On 31 Jan 2009, at 20:54, Gregg Reynolds wrote:
On Sat, Jan 31, 2009 at 1:02 PM, Ben Moseley <[email protected]>
wrote:
You can view a polymorphic unary type constructor of type ":: a ->
T" as a
polymorphic function.
Shouldn't that be * :: a -> T a ?
Yes, you're right. And when I say "polymorphic unary type constructor"
I really mean "polymorphic unary /data/ constructor" ...
In general, polymorphic functions correspond roughly to natural
transformations (in this case from the identity functor to T).
Are you saying a type constructor is a nat trans and not a functor
(component)?
Nope ... what I was trying to say is that the data constructor bit is
like a nat trans. (You're right that a unary type constructor often
does correspond to a functor - providing there's a corresponding arrow/
function component).
Seems much more like a plain ol' functor mapping of
object to object to me - the objects being types. Can you clarify
what you mean about the correspondence with natural transformations?
So, the idea is that any polymorphic Haskell function (including Data
constructors) can be seen as a natural transformation - so a
"function" from any object (ie type) to an arrow (ie function). So,
take "listToMaybe :: [a] -> Maybe a" ... this can be seen as a natural
transformation from the List functor ([] type constructor) to the
Maybe functor (Maybe type constructor) which is a "function" from any
type "a" (eg 'Int') to an arrow (ie Haskell function) eg
"listToMaybe :: [Int] -> Maybe Int".
Hope that makes somewhat more sense.
Cheers,
--Ben
I admit I haven't thought through "polymorphic function", mainly
because there doesn't seem to be any such beast in category theory,
and to be honest I've always thought the metaphor is misleading.
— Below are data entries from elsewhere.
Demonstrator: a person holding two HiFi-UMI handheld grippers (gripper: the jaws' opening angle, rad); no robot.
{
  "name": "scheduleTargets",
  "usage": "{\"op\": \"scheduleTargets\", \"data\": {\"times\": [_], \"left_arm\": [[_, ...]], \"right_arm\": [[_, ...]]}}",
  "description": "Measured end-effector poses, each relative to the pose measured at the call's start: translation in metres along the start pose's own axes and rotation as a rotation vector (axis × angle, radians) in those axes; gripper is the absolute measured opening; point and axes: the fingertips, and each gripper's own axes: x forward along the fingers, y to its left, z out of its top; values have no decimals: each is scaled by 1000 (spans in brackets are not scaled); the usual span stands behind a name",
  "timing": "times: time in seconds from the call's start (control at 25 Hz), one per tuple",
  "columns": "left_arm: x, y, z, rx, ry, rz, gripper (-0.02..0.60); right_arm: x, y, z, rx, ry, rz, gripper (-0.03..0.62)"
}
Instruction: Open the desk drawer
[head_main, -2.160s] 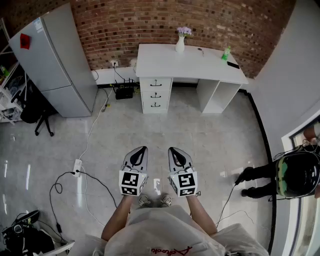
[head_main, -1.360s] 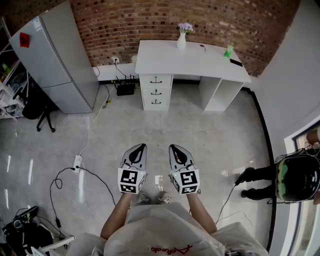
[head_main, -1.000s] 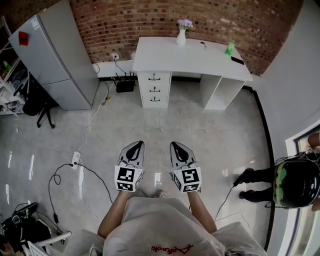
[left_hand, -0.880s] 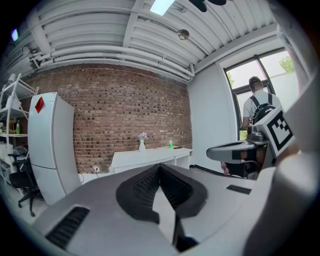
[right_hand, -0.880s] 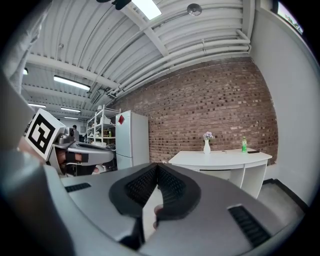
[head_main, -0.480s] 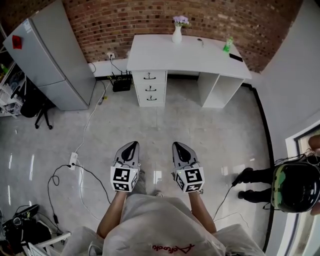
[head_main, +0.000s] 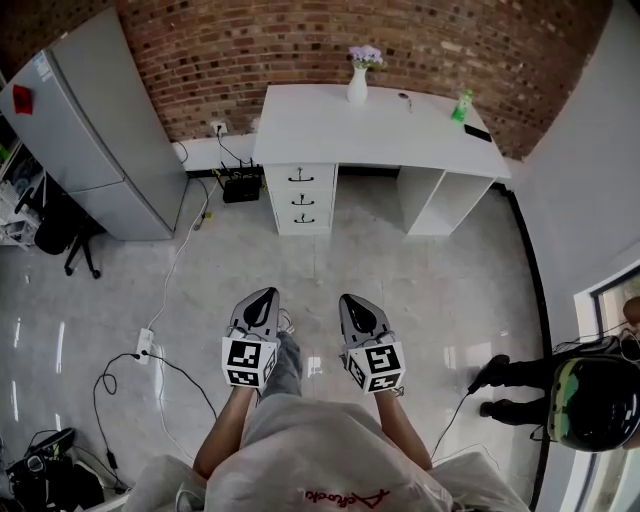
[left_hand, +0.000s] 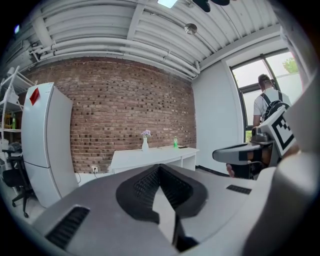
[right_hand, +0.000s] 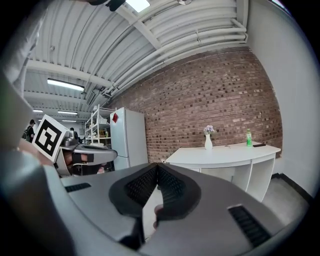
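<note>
The white desk (head_main: 390, 125) stands against the brick wall at the far end of the room. Its stack of three drawers (head_main: 300, 200) with black handles is under the left side, all pushed in. My left gripper (head_main: 265, 295) and right gripper (head_main: 350, 299) hang side by side in front of me, well short of the desk, both pointing at it. Each has its jaws together with nothing between them. The desk (left_hand: 150, 158) shows far off in the left gripper view past the left gripper (left_hand: 160, 168); the right gripper view shows the desk (right_hand: 225, 152) beyond the right gripper (right_hand: 157, 167).
A grey fridge (head_main: 90, 130) stands left of the desk, with a black office chair (head_main: 60, 225) beside it. A power strip and cables (head_main: 145, 345) lie on the tiled floor at left. A vase (head_main: 357, 85), a green bottle (head_main: 462, 103) and a phone sit on the desk. A person in a helmet (head_main: 590, 400) stands at right.
The desk has come somewhat nearer in the head view. Both grippers went forward together, still side by side and shut. A leg in jeans now shows between them.
</note>
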Motion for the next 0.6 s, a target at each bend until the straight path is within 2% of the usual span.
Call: {"op": "scheduleTargets", "data": {"times": [0.2,0.6], "left_arm": [[56,52,9,-19,7,-21,12],[181,149,42,-7,4,-83,12]], "right_arm": [[74,-4,13,-20,30,13,17],[233,-35,46,-26,65,1,17]]}}
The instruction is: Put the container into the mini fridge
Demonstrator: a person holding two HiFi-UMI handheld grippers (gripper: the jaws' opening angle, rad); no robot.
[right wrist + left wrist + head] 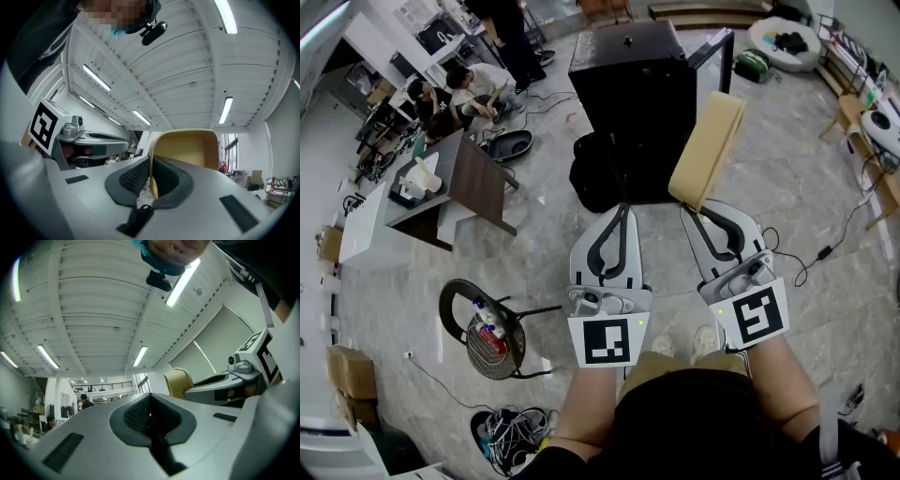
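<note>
The tan container (708, 150) was clamped by its wall in the right gripper (697, 204), just near of the black mini fridge (628, 84), while the left gripper (624, 208) was pinched together, empty.

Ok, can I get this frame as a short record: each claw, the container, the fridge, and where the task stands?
left claw: shut, nothing between its jaws
right claw: shut on the container's rim
container: tan, open-topped, looks empty, held tilted in the air
fridge: black, on the floor ahead of both claws
fridge door: seems swung open on the right side
task stage: container carried, not yet in the fridge
</note>
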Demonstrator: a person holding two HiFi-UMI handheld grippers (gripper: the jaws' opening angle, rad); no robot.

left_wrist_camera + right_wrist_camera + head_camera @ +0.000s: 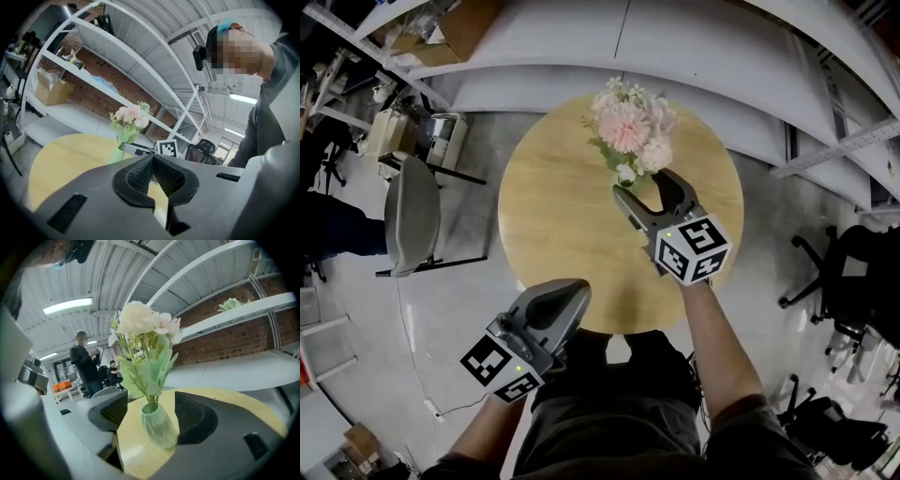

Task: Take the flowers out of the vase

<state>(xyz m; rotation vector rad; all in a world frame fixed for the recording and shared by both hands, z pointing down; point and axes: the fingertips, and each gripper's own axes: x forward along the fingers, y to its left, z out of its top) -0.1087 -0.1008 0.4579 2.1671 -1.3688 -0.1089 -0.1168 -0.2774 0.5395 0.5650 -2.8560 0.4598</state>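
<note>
Toward the far side of the round wooden worktop (553, 216), a pale green glassy vase (158, 427) of pink-and-white flowers (630, 127) stands between the jaws of the spread right gripper (645, 185). Closing low on the vase would steady it while the pressed-together left gripper (577, 291) opens to lift the flowers.

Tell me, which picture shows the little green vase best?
The right gripper view: the vase stands big and whole in the gap of the open right claw. The head view mostly hides it under the flowers. The left gripper view shows it small, far and faint.
</note>
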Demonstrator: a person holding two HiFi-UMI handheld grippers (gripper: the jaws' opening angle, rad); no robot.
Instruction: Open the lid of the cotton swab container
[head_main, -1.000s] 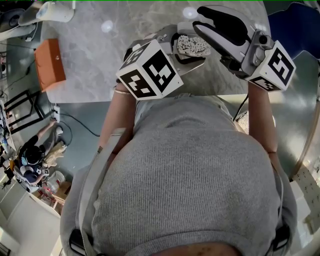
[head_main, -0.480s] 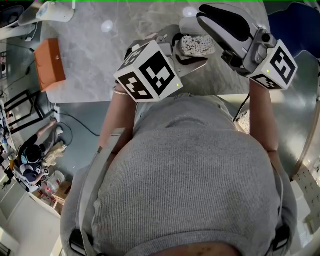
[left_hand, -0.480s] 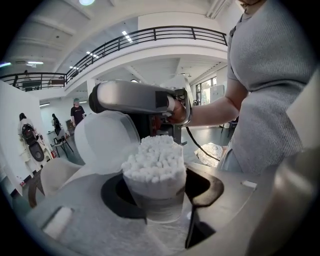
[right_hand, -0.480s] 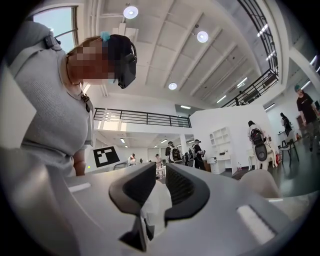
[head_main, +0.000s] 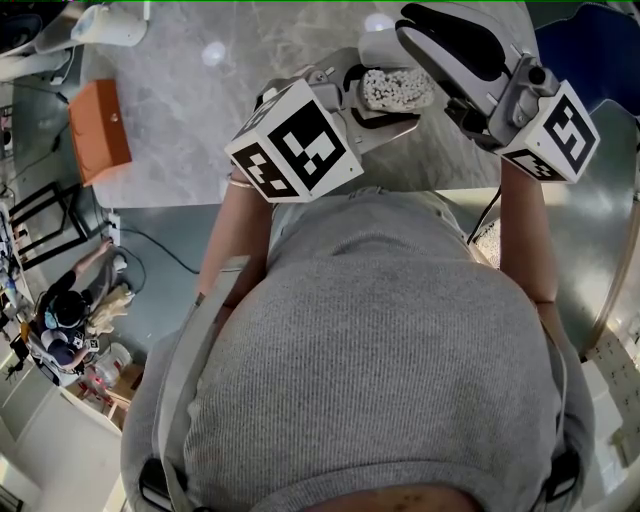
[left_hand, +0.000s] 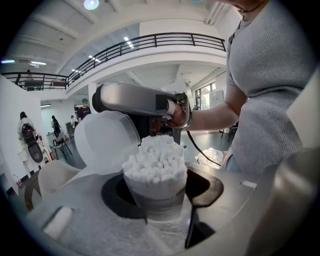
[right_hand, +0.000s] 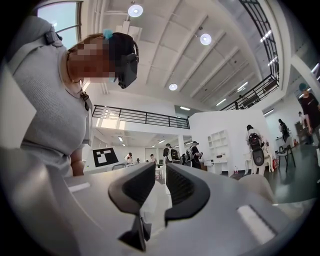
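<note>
A clear cotton swab container (head_main: 395, 88), packed with white swabs (left_hand: 156, 160), is held up over the table. My left gripper (head_main: 385, 102) is shut on its body (left_hand: 155, 200), and its jaws have just been closing on it. The translucent lid (left_hand: 107, 142) stands swung back beside the swabs, so the top is uncovered. My right gripper (head_main: 395, 40) reaches in from the right and grips the lid's edge (right_hand: 154, 200). Its jaws closed down, then eased slightly, with the thin lid between the pads (right_hand: 187, 187).
A grey marble table (head_main: 200, 110) lies below both grippers, its near edge against the person's torso. An orange pouch (head_main: 100, 125) sits at its left end and a white object (head_main: 110, 22) at the far left corner. People stand in the hall behind.
My right gripper has shifted a little up and to the right, drawing the lid further off the swabs. The left gripper with the container has barely moved.
</note>
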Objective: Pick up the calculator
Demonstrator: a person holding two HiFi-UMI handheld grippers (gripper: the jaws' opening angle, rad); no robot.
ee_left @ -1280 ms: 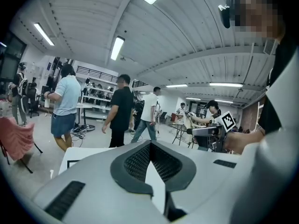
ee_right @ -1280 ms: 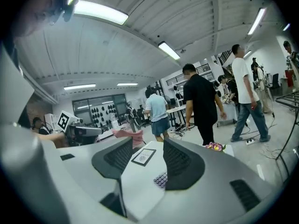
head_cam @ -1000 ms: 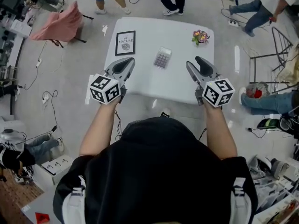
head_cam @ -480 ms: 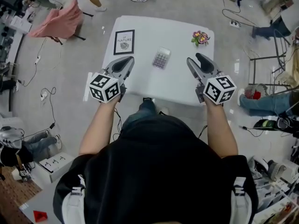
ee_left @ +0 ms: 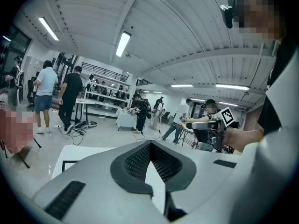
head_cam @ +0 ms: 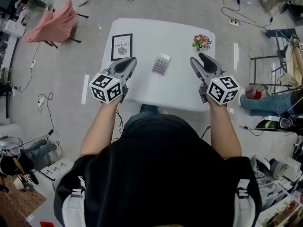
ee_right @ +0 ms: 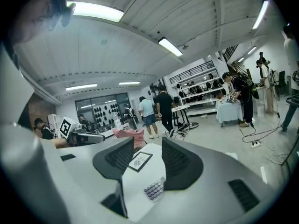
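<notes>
Calculator (head_cam: pixel 161 63) flat on white table (head_cam: pixel 180 89); framed print (head_cam: pixel 121 47) near

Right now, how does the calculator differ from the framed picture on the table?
The calculator is smaller than the framed picture. The calculator is grey with rows of keys; the framed picture is white print in a black frame. The calculator lies mid-table, the framed picture near the far left corner. Both lie flat on the white table.
</notes>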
After all, a function by definition cannot be polymorphic. It seems
like fancy name for a syntactic convenience to me - a way to express
/intensionally/ a set of equations without writing them all out
explicitly.
Thanks,
gregg
--Ben
On 31 Jan 2009, at 17:00, Gregg Reynolds wrote:
Hi,
I think I've finally figured out what a monad is, but there's one
thing I haven't seen addressed in category theory stuff I've found
online. That is the relation between type constructors and data
constructors.
As I understand it, a type constructor Tcon a is basically the
object
component of a functor T that maps one Haskell type to another.
Haskell types are construed as the objects of category
"HaskellType".
I think that's a pretty straightforward interpretation of the CT
definition of functor.
But a data constructor Dcon a is an /element/ mapping taking
elements
(values) of one type to elements of another type. So it too can be
construed as a functor, if each type itself is construed as a
category.
So this gives us two functors, but they operate on different things,
and I don't see how to get from one to the other in CT terms. Or
rather, they're obviously related, but I don't see how to express
that
relation formally.
If somebody could point me in the right direction I'd be grateful.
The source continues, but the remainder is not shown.